Picnic cancelled over security concerns

Christie and Jess organised the now-postponed community day at Hannah Watts Park to help unite Melton around its Muslim community. Picture: Shawn Smits

A community picnic, called to help unite Melton around its Muslim community last Sunday, was called off by police and organisers because anti-Islam groups indicated they would gatecrash the event.

The picnic had been organised in the wake of violent clashes in the town last November between anti-racism groups and racial extremist fringe groups Reclaim Australia, True Blue Crew and the United Patriots Front.

Melton’s Hannah Watts Park was to be the scene of a ‘United Solidarity community picnic’, whose aim was to encourage friendship and an attitude of tolerance for all. Melton sisters-in-law Christie and Jess, who asked that only their first names be used, developed the idea as a peaceful way to bring people together.

“We are parents of young children and have been Melton community members of six years,” Christie said. “The Islamic community has been a valuable part of the Australian community for decades.

“There is no need for the extreme reactions we have been seeing.

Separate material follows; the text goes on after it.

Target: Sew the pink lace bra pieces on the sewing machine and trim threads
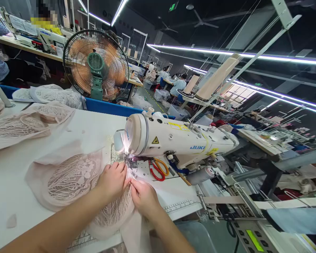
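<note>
A white sewing machine (168,135) with a lit needle area stands on the table. Pale pink lace fabric (76,175) with cup-like shapes lies at its left and runs up to the presser foot. My left hand (113,181) is on the fabric just before the needle, its fingers bent and closed on the cloth. Close beside it, my right hand (144,196) pinches the fabric edge between thumb and forefinger. The fingertips of both hands nearly meet. Scissors (158,170) with red and orange handles lie to the right of the needle, beneath the machine arm.
More lace pieces (28,123) lie on the table's left side. A large fan (96,66) stands behind the table's blue edge (107,107). A thread cone (202,175) lies by the machine's base. Measuring tape markings (180,206) run along the front edge. Other people sit farther back.
</note>
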Demonstrator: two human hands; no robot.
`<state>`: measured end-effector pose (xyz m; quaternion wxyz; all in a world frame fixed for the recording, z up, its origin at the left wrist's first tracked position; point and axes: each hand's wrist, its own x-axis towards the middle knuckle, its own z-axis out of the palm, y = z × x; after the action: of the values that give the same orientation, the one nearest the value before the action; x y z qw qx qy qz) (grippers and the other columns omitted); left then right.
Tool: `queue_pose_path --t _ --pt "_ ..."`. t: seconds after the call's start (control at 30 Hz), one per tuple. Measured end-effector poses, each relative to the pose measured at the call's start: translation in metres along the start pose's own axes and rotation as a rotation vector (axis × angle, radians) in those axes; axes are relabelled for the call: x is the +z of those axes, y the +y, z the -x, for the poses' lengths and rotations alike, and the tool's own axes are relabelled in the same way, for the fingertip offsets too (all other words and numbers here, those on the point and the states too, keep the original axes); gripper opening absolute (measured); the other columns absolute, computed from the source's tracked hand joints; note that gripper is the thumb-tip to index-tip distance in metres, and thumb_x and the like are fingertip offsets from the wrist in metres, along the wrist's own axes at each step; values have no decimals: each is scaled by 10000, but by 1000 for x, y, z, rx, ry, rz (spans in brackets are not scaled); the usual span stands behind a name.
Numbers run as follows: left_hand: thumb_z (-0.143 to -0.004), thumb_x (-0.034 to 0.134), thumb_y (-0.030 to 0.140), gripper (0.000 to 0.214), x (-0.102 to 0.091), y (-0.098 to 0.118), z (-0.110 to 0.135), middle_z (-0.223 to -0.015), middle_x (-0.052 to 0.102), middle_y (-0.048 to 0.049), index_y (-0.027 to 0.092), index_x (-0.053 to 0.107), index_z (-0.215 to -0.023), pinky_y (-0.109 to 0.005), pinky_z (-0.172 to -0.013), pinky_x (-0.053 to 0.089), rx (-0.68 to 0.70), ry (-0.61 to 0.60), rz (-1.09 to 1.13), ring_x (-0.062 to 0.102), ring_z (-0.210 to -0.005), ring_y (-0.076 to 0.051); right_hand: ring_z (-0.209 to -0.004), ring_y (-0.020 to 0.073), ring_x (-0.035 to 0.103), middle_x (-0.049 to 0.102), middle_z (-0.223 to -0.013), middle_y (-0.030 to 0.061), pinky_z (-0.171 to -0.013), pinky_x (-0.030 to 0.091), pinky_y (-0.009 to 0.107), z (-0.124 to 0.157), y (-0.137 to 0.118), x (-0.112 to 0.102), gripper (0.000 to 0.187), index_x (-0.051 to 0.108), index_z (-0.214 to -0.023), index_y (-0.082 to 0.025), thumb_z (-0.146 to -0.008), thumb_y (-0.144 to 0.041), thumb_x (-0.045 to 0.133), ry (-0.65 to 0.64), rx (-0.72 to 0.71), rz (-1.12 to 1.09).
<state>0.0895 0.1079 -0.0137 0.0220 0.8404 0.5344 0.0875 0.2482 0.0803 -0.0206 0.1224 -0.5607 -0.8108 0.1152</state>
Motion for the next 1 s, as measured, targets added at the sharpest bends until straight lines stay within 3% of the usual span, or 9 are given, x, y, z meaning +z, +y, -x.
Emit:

“Despite being a peaceful, community- focused faith, many people who follow the Muslim faith have been the subject of disgraceful bigotry and hatred in recent times due to the rise of terrorist attacks throughout the world.”

Jess said she thinks Australians need to recognise that the vast majority of Muslims are not terrorists.

“They are hard-working Aussies, mums and dads, school children, employees – no different to the rest of us, apart from their choice of religion.”

The pair has now postponed the picnic until later this year, saying they want it to promote more tolerant attitudes.

“This event is most definitely not a protest. It is a peaceful, family event and will have children in attendance, so we respectfully request that anyone with a desire to cause trouble please stay away,” Christie said.

“By bringing together people who may not ordinarily socialise with one another, we hope to break down barriers and encourage friendships.

“We encourage everyone to come down and participate, even if they believe that they are against Islam.

“Asking questions with an open mind is the best way to dispel fear.”

Melton police’s Senior Sergeant Simon Payne said his team would carry out a risk assessment and meet with the organisers to discuss security options for the event.